07 de octubre de 2007
07.10.2007

Diego Hernández, récord «Guinness» de corte de jamón, mostró su destreza en Oviedo

El joven vallisoletano fue invitado por un establecimiento de la «ruta de los vinos»

07.10.2007 | 02:00
Diego Hernández, cortando jamón en un establecimiento de la «ruta de los vinos».

E. F.-P.

Diego Hernández demostró ayer en Oviedo su destreza frente a un jamón y con un cuchillo en la mano. No en vano entre sus méritos profesionales ostenta un récord «Guinness» al haber sido capaz de cortar en una hora 1.670 lonchas de jamón ibérico de bellota. Ayer no tenía previsto batir ninguna marca, solamente pretendía unirse a la celebración del primer aniversario de un establecimientos hostelero de la calle Manuel Pedregal, en la «ruta de los vinos», cortando jamón de bellota y obsequiando con él a los clientes.


Diego Hernández contó que ha sido «fichado» por la Junta de Castilla y León para promocionar sus productos en todo el mundo, organizando exhibiciones de corte de jamón y degustaciones en un gira que le llevará desde Nueva York hasta la India, pasando por Alemania, París y un sinfín de países más.


Este profesional, vallisoletano y de 28 años, es propietario de varias tiendas de embutidos y «delicatessen» en su ciudad.
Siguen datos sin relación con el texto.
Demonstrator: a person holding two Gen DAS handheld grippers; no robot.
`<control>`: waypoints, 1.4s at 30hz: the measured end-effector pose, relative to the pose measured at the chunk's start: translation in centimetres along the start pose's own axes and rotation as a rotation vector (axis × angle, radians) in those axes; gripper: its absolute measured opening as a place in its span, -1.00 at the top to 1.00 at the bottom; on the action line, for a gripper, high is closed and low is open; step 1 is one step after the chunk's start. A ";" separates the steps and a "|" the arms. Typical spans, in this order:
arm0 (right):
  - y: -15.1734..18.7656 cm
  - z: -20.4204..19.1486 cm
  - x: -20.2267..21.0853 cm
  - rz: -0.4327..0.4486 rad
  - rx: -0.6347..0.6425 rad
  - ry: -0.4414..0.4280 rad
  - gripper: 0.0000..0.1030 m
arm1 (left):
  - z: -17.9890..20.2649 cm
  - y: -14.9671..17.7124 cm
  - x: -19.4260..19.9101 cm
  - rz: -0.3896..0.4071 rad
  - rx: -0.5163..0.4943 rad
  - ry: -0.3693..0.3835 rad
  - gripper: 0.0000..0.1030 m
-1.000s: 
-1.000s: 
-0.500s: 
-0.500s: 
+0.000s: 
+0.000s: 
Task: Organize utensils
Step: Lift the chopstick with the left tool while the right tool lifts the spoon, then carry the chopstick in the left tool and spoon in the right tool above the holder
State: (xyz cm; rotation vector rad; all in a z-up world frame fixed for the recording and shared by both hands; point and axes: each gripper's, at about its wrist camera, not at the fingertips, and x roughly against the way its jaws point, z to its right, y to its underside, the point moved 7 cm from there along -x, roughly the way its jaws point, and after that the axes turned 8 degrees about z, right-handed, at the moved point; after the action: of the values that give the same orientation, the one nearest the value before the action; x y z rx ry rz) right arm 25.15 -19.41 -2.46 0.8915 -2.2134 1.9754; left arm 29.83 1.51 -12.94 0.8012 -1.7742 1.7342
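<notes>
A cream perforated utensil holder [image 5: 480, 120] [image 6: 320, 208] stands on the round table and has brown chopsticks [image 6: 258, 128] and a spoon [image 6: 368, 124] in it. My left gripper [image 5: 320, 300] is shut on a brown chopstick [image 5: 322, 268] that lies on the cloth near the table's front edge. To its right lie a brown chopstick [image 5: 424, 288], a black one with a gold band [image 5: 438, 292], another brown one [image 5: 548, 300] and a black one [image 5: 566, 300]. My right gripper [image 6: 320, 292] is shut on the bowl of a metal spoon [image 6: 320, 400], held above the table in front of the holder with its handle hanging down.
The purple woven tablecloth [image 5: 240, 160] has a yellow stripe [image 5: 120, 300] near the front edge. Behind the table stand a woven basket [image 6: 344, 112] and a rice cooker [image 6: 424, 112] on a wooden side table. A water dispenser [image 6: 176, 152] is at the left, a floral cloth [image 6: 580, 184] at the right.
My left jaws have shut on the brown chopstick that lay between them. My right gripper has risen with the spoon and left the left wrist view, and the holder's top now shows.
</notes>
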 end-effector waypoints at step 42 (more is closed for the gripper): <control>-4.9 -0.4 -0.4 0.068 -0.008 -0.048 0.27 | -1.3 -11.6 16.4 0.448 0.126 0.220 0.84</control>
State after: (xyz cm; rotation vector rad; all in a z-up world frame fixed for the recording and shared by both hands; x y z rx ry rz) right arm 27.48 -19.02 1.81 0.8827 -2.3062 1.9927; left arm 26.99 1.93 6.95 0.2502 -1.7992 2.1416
Fue así como se inició en el corte de jamón y obtuvo su singular destreza con el cuchillo jamonero, que ayer demostró ante las decenas de clientes que pasaron por el establecimiento de la «ruta de los vinos».


Para batir el récord «Guinness», Diego Hernández tuvo incluso que someterse a un entrenamiento físico. No valía con cortar por cortar, sino que las lonchas, para ser válidas, debían tener un grosor entre 0,05 y 1,5 milímetros y una longitud entre 3 y 10 centímetros.


El cortador de jamón asegura que esta especialidad gastronómica gusta en todo el mundo, aunque algunos países no han tenido oportunidad de probar sus mejores ejemplares. El jamón de bellota, explicaba ayer, tiene problemas para entrar en Estados Unidos, así que en sus exhibiciones recurre al serrano, de calidad pero no tan excepcional.


Sea como sea, Diego Hernández asegura que «jamón que se empieza, jamón que se acaba» y eso, dice, ocurre en todos los sitios en los que ha estado, y era lo que esperaba que ocurriera ayer por la noche en Oviedo, en La Taberna de Isaac, donde hacia las ocho y media tenía intención de trabajar hasta pasada la medianoche.